Yeah, I know you love the 3.8% yield, but the stock is overpriced by more than 3.8%. Again, even if I’m super generous and give an undeserving 9x estimate, the stock isn’t worth much more than $30, and trades at $48.
The economy is barely ticking, and holding a commodity producer right now is risky. U.S. Steel (X) is going to report a loss this year, but hey — supposedly it’s going soundly back to profitability next year.
I’m not so sure.
U.S. Steel has $3 billion in debt and is barely generating any FCF. Meanwhile, everyone’s cheering a supposed rebound in steel … but X shares have also rebounded 40% in just a few months, putting the cart before the horse.
At $27, U.S. Steel is trading at a valuation that’s just not supportable.
I know there’s a lot of controversy about Netflix (NFLX), but here’s the question to ask yourself after a 300%-plus run this past year — what is the path of least resistance?
When you parse the company’s earnings, you see that NFLX barely generates any free cash flow while having $6 billion in off-balance sheet obligations. True, the company is building out its international operations, but at some point, they have to pay off. Meanwhile, content costs continue to skyrocket thanks to a feeding frenzy between cable companies, Amazon (AMZN) prime and others.
The model isn’t sustainable.
But even if you think it is, Netflix stock is more likely to go down than up. It’s the path of least resistance.
Does anyone think Facebook will grow at 90% earnings annually to support this valuation? I just don’t think that’s likely.
More to the point, however, Facebook’s actual business model has always felt muddy to me. It’s all about leveraging eyeballs. It’s effectively an advertising platform, and I ignore the advertisements. I imagine most people do. I wonder how long it’ll be before advertisers realize this.
Of course, if you’re looking for a more concrete fault on the advertising side, how about the fact that it’s reaching critical mass? Its CFO has expressed concerns about how many ads Facebook can run without really peeving its users.
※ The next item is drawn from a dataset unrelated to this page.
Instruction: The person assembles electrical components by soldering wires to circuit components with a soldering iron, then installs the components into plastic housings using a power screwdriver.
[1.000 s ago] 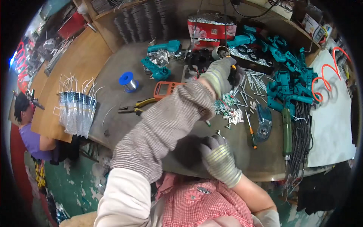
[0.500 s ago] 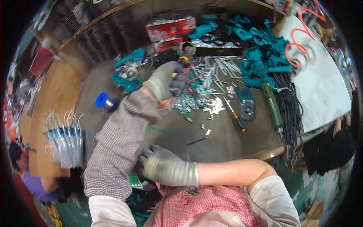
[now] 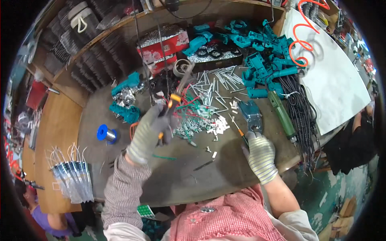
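Observation:
My left hand (image 3: 148,132), in a grey and yellow-striped glove, is closed round a long tool with orange bands (image 3: 175,97), raised over the bench. Motion blurs the tool, so its kind is unclear. An orange loop (image 3: 132,130) shows beside that hand. At the right, my gloved right hand (image 3: 261,156) has its fingers curled over the near end of a teal plastic housing (image 3: 250,112). Close to its thumb lies a screwdriver (image 3: 240,130) with an orange and black handle, partly covered by the hand. Green and red wired parts (image 3: 193,120) are heaped between the hands.
White connectors (image 3: 219,125) and long screws (image 3: 225,78) lie mid-bench. A blue solder spool (image 3: 106,133) stands left. Teal housings (image 3: 257,64) pile up at the back right, near a green electric screwdriver (image 3: 281,114) and black cables (image 3: 299,104). A red box (image 3: 161,46) stands behind.
My right hand has left my left forearm and moved right to the teal housing. My left hand has drawn back toward me, with the orange-banded tool in it. The view has shifted.

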Demonstrator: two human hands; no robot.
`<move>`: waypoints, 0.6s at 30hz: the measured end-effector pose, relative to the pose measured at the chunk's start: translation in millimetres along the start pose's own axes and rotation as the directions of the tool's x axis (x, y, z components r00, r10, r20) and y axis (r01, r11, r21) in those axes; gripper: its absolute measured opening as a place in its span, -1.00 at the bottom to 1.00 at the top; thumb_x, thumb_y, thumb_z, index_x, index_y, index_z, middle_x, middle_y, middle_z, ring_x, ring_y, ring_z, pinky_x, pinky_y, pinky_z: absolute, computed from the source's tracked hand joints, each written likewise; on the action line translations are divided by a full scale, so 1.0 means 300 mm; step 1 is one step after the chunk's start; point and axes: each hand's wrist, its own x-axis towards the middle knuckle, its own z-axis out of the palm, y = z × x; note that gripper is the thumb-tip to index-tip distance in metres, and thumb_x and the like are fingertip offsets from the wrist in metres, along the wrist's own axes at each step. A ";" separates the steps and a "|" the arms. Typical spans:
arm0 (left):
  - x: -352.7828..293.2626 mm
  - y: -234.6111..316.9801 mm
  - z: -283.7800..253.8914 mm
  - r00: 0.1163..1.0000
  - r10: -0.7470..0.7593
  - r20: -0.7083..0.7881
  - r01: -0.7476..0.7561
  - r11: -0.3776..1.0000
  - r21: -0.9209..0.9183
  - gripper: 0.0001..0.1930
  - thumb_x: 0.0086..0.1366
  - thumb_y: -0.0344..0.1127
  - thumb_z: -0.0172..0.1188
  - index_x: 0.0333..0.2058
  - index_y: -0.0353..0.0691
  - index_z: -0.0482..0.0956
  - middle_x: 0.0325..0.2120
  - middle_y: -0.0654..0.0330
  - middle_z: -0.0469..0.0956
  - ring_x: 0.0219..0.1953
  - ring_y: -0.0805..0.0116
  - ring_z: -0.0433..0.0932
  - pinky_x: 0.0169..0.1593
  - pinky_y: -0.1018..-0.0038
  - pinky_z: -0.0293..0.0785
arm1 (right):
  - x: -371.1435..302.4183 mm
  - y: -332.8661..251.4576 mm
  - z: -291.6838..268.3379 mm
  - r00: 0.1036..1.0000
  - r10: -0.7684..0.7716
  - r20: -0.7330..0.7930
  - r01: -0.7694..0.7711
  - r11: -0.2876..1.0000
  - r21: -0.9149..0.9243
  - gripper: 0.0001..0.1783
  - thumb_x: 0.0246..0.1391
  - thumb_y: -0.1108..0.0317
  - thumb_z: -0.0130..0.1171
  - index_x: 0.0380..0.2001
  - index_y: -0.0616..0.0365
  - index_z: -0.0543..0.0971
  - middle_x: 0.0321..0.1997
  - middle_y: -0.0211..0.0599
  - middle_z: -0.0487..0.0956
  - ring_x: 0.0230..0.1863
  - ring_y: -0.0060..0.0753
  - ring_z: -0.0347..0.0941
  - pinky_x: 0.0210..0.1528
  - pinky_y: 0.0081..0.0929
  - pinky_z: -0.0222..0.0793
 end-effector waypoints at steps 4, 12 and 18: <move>-0.123 -0.056 -0.017 0.976 0.217 -0.036 -0.179 0.879 0.442 -0.62 0.45 -0.31 0.19 0.18 -0.30 0.56 -0.34 0.31 0.57 -0.47 0.58 0.47 -0.38 0.55 0.44 | -0.011 -0.001 -0.004 0.996 0.084 -0.020 -0.077 0.965 0.250 -0.60 0.08 0.30 0.46 -0.02 0.11 0.61 -0.20 -0.09 0.68 -0.15 0.10 0.65 -0.10 -0.04 0.60; -0.248 -0.114 -0.005 0.913 0.408 -0.034 -0.231 0.582 0.780 -0.64 0.45 -0.30 0.33 0.13 -0.31 0.59 -0.15 0.05 0.73 -0.23 0.28 0.72 -0.09 0.33 0.64 | -0.106 0.104 -0.107 0.843 0.189 0.504 -0.498 -0.081 0.863 -0.50 0.38 0.18 0.08 0.19 0.31 0.62 -0.25 -0.33 0.65 -0.37 -0.54 0.52 -0.28 -0.53 0.45; -0.273 -0.161 0.017 0.936 0.341 -0.087 -0.179 0.674 0.717 -0.58 0.29 -0.44 0.40 0.11 -0.26 0.57 -0.16 0.04 0.71 -0.17 0.22 0.73 0.00 0.32 0.64 | -0.101 0.028 -0.116 0.827 -0.074 0.558 -0.508 -0.525 0.683 -0.44 0.38 0.00 0.11 0.11 0.31 0.61 -0.51 -0.33 0.52 -0.57 -0.54 0.33 -0.51 -0.59 0.20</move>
Then there’s the lingering issue of whether Facebook will be the social media tool of choice for the long haul. Remember MySpace?
Too many questions here to support a forward P/E of more than 40.
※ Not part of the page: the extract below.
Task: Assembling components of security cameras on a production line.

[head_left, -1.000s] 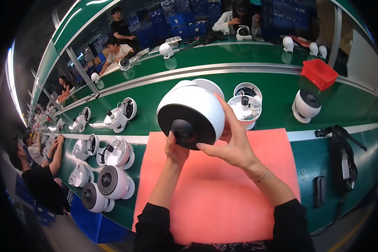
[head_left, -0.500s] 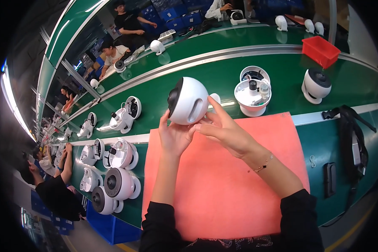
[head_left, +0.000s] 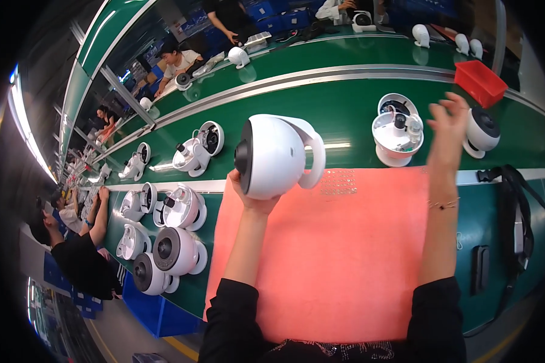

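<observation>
My left hand [head_left: 257, 198] grips a white ball-shaped device [head_left: 277, 158] from below, above the pink mat [head_left: 339, 260]. Its black round front faces left and its curved white stand points right. My right hand [head_left: 447, 136] is raised off to the right, fingers apart and slightly bent, with nothing seen in it. Just beyond that hand stands a similar white device [head_left: 483, 132] with a dark front. To its left is an opened white device [head_left: 398, 130], its inner parts showing.
A red bin [head_left: 479, 83] stands at the back right. Opened white shells [head_left: 198, 148] and finished-looking balls [head_left: 174, 249] crowd the left. A sheet of small shiny dots [head_left: 339, 181] lies on the mat's far edge. A black strap [head_left: 515, 212] and dark case [head_left: 480, 269] lie right.
My right hand has let go of the ball-shaped device and moved right and up. The device has turned in my left hand, so its stand now shows. The dotted sheet has come into sight.
</observation>
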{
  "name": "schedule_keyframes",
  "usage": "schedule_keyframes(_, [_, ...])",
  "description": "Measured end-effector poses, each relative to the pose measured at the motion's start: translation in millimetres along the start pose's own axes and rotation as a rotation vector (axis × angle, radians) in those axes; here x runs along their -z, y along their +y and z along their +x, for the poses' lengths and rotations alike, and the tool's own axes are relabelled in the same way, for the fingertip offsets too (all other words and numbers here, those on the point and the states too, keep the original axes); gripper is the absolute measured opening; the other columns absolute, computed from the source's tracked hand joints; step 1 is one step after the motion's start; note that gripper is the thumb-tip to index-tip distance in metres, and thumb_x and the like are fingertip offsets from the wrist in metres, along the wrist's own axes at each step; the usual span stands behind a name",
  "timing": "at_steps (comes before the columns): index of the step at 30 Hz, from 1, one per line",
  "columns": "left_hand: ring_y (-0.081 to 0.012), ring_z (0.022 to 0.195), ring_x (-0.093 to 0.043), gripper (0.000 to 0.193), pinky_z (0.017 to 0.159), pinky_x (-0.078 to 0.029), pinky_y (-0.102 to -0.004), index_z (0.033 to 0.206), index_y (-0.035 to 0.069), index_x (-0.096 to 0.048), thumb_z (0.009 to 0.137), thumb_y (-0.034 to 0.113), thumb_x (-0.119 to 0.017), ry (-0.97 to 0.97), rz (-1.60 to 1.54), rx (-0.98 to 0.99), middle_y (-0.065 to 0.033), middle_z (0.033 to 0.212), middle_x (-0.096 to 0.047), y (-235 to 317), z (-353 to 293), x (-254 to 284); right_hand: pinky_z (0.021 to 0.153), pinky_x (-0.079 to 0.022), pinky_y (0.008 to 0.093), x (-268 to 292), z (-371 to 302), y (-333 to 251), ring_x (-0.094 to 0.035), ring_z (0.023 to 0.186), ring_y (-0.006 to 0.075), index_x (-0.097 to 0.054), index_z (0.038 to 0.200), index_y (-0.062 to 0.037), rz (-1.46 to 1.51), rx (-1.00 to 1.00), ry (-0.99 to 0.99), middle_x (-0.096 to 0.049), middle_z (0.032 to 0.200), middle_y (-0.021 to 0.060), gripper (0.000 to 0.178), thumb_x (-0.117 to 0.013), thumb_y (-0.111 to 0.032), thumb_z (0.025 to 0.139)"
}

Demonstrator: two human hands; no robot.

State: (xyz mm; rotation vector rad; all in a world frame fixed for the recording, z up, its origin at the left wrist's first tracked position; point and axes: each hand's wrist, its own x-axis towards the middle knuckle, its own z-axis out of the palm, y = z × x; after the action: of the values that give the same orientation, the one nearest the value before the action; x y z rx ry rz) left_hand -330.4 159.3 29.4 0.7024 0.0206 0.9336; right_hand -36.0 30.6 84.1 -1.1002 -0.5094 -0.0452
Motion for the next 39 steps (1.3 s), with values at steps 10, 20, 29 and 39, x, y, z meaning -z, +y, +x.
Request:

As of this writing, Lawrence Meyers did not hold a position in any of the aforementioned securities. He is president of PDL Broker, Inc., which brokers financing, strategic investments and distressed asset purchases between private equity firms and businesses. He also has written two books and blogs about public policy, journalistic integrity, popular culture, and world affairs. Contact him at firstname.lastname@example.org and follow his tweets @ichabodscranium.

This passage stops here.